Mutations in the carnitine transporter OCTN2 in patients with primary carnitine deficiency
Mutations in the OCTN2 carnitine transporter in primary carnitine deficiency
Patients with primary carnitine deficiency respond to dietary carnitine supplementation (100-400 mg/kg/day), if started before irreversible organ damage occurs. The dose of carnitine should be adapted to each individual patient by serial measurements of plasma carnitine levels. Carnitine has few side effects. It can cause diarrhea and intestinal discomfort with high doses. This is usually self limiting, resolving by reducing carnitine dosage. Sometimes, bacterial metabolism in the intestine can result in carnitine degradation, with production of trimethylamine, a non-toxic chemical with a very unpleasant odor. This responds to oral therapy with metronidazole, an antibiotic active against anaerobic bacteria. The long-term prognosis is favorable as long as children remain on carnitine supplements. Repeated attacks of hypoglycemia or sudden death from arrhythmia even without cardiomyopathy have been reported in patients discontinuing carnitine against medical advice.

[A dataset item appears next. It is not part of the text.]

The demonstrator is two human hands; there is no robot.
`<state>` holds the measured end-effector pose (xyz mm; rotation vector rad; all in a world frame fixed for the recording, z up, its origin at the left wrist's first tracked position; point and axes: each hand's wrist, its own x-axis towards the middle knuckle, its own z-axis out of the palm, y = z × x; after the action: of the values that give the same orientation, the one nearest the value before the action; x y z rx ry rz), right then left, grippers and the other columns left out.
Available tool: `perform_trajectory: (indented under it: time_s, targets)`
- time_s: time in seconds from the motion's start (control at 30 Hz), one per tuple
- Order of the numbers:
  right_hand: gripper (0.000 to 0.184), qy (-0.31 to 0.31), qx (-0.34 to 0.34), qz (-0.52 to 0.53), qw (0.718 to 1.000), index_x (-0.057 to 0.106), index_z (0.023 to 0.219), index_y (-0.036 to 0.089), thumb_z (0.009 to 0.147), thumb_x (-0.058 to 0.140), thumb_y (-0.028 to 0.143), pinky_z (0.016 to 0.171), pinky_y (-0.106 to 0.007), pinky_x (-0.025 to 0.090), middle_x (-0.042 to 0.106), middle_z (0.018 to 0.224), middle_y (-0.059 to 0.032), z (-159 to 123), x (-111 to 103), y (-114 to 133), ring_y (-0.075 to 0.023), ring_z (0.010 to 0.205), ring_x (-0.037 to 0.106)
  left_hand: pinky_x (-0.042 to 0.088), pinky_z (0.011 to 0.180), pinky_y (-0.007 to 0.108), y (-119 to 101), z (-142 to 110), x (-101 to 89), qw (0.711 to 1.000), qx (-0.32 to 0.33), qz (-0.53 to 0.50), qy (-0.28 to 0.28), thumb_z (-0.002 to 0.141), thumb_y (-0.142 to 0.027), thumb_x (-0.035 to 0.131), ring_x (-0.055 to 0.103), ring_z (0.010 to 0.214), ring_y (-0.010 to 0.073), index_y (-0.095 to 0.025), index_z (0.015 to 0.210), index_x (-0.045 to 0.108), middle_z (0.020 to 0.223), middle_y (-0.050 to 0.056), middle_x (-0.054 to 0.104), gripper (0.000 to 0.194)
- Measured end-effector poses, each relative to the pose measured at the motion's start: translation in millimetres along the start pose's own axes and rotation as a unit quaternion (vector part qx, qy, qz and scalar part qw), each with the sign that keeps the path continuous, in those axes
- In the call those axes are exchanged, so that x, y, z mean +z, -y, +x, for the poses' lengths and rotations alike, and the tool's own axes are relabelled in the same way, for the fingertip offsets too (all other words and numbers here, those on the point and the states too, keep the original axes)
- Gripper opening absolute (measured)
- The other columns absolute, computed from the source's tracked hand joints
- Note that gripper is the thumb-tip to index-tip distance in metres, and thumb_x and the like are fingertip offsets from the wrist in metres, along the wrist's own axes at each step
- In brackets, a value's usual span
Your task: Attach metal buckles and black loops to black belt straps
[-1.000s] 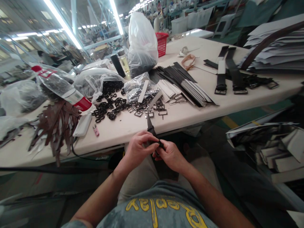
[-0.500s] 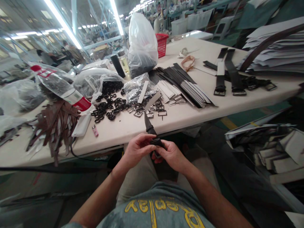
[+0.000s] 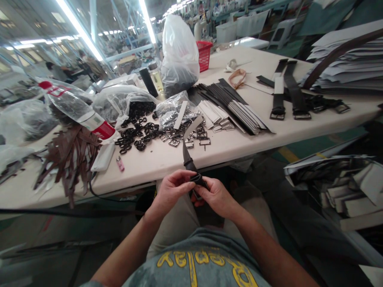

Primary carnitine deficiency should be differentiated from other causes of carnitine deficiency. These include a number of organic acidemias, defects of fatty acid oxidation and of the carnitine cycle (28). In all these disorders, analysis of urine organic acids, plasma amino acids and acylcarnitine profile, in conjunction with the clinical presentation, allows a definitive diagnosis. Low carnitine levels can also be seen in patients with generalized renal tubular dysfunction, such as renal Fanconi syndrome. In this case, the urinary wasting of other compounds, such as bicarbonate, phosphorus and amino acids, allows a net differentiation, since patients with primary carnitine deficiency have selective carnitine losses.